Gregory R. Darwin


2026

Although Part-of-Speech (POS) tagging has been widely studied, it still presents several challenges, particularly reduced performance on out-of-domain data. While increasing in-domain training data can be effective, this strategy is often impractical in historical low-resource settings. Cross-lingual transfer learning has shown promise for low-resource languages; however, its impact on domain generalization has received limited attention and may remain insufficient when used in isolation. This study focuses on cross-lingual and cross-domain transfer learning for POS tagging on four historical Germanic low-resource languages in two literary genres. For each language, POS tagged data were extracted and mapped to the Universal Dependencies UPOS tag set to establish a monolingual baseline and train three multilingual models in two dataset configurations.

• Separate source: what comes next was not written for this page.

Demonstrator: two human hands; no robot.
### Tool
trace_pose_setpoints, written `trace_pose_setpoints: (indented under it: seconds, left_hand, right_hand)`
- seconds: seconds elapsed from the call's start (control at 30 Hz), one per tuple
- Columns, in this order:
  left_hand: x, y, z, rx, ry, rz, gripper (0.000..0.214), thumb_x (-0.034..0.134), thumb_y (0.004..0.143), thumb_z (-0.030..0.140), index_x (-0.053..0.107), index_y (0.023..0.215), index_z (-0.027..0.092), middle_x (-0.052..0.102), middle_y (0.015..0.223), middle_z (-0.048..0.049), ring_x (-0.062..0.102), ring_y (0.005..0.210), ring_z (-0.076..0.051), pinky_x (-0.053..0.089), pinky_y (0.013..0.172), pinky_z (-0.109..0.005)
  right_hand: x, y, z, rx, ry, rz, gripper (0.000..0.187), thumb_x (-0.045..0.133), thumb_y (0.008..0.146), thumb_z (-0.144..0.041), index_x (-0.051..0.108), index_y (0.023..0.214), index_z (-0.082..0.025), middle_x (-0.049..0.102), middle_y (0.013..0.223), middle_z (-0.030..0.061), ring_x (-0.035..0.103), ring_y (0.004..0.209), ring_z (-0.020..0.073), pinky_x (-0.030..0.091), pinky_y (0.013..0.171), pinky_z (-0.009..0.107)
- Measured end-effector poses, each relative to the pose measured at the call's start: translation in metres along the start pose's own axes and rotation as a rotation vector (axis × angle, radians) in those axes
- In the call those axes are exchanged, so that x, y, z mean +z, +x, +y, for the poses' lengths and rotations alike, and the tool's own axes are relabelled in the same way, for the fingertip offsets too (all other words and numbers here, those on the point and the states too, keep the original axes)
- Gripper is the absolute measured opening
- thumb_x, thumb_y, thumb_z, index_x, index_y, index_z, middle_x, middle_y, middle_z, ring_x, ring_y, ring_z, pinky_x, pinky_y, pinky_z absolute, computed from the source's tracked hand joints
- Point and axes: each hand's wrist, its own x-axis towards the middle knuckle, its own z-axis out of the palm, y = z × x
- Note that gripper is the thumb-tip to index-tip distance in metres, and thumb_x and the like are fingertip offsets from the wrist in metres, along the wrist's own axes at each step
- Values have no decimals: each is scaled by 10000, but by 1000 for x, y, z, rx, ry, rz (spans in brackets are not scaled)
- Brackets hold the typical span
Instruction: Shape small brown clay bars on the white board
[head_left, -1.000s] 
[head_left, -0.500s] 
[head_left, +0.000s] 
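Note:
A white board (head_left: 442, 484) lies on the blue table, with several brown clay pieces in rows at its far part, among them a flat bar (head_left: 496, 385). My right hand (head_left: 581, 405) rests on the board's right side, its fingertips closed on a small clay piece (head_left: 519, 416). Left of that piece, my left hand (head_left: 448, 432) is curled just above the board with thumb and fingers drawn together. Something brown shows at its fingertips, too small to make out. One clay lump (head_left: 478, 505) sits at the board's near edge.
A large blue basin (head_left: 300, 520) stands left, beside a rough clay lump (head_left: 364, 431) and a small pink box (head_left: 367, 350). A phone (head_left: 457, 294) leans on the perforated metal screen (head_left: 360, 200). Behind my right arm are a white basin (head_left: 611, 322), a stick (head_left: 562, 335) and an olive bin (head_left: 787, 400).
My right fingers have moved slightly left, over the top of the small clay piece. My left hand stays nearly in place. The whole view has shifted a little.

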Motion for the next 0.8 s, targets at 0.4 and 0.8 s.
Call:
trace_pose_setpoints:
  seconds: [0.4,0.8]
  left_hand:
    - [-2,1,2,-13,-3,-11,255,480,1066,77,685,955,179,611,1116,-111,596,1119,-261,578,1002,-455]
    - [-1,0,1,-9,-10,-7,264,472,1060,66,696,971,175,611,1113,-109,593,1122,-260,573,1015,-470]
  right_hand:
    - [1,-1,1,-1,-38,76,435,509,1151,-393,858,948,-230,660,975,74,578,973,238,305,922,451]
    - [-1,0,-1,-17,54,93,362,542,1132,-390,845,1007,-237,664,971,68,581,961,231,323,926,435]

The results were consistent with previous findings, indicating that structural differences between the genres can negatively influence transfer learning. The poetry-only multilingual model showed improvements within that domain compared to the baseline. In contrast, multilingual models trained with all available data had lower performance caused by substantial structural differences in the corpora. This study underlines the importance of investigating the domain-generalization abilities of the models, which may be negatively influenced by substantial structural differences between data. In addition, it sheds light on the study of historical low-resource languages.

2025

Poetry has always distinguished itself from other literary genres in many ways, including grammatically and syntactically. These differences are evident not only in modern literature but also in earlier stages. Linguistic analysis tools struggle to address these differences. This paper focuses on the dichotomy between Old English poetry and prose, specifically in the context of the POS tagging task.Two annotated corpora representing each genre were analyzed to show that there are several types of structural differences between Old English poetry and prose. For POS tagging, we conduct experiments on both a detailed tag set with over 200 tags and a mapping to the UPOS tag set with 17 tags. We establish a baseline and conduct two cross-genre experiments to investigate the effect of different proportions of prose and poetry data. Across both tag sets, our results indicate that if the divergence between two genres is substantial, simply increasing the quantity of training data from the support genre does not necessarily improve prediction accuracy. However, incorporating even a small amount of target data can lead to better performance compared to excluding it entirely. This study not only highlights the linguistic differences between Old English poetry and prose but also emphasizes the importance of developing effective NLP tools for underrepresented historical languages across all genres.